* _Problem statement_: Where the word "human" occurs in a line of the listing below, copy that line.

* _Data to examine_:

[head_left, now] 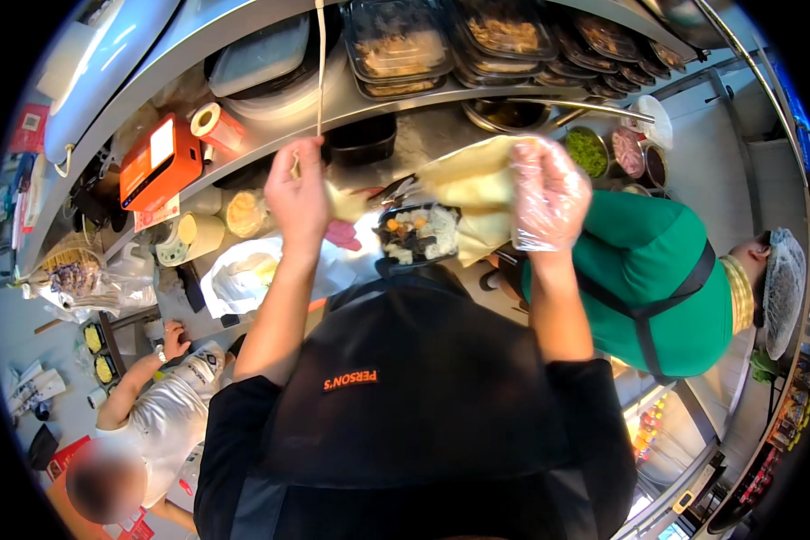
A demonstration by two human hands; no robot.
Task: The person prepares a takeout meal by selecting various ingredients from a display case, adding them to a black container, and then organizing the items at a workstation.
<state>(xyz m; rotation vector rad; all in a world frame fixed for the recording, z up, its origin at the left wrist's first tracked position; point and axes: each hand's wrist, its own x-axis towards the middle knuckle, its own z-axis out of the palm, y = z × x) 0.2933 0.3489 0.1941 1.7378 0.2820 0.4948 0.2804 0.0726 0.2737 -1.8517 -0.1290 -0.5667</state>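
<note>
My left hand (297, 198) is bare, raised at the left of the work spot. Its thumb and forefinger are pinched together; what they hold, if anything, is too small to make out. A white cord (321, 67) hangs down to its fingertips, and I cannot tell whether they touch it. My right hand (551, 193) wears a clear plastic glove and is closed on the edge of a pale yellow sheet or bag (472, 184), which spreads leftward. Between my hands and lower sits a black food tray (387, 263) with white, dark and orange food (420, 234) in it.
Stacked lidded food boxes (400, 49) line the shelf above. An orange printer (160, 162) and a label roll (216, 128) stand at left. Close on my right bends a co-worker in green (657, 279); another person (166, 396) is at lower left. Bowls of greens (587, 151) stand at far right.
</note>
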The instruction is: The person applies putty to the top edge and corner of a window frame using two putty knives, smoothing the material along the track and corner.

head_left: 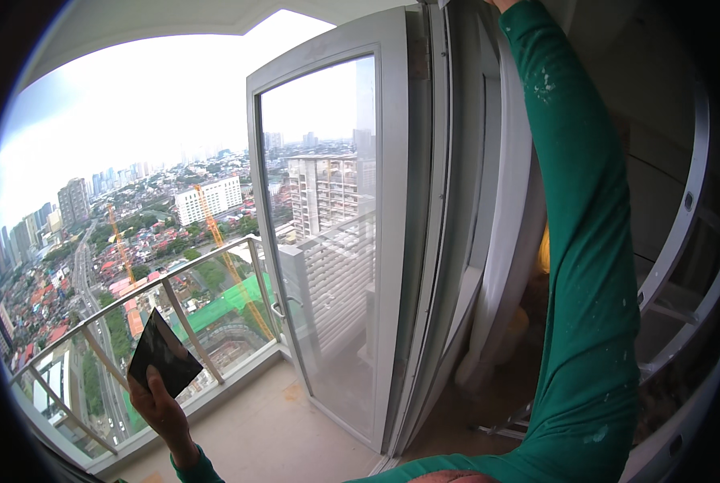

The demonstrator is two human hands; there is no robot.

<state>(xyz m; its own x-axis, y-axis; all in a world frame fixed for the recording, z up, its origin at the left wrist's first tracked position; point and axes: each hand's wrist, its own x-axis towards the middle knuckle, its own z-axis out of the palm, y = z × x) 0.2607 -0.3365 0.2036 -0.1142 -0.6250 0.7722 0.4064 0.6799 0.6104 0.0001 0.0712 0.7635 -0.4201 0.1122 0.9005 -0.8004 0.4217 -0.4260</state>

* _Answer area_:
A demonstration by two human hands; no robot.
The demonstrator is two human hands; there is no robot.

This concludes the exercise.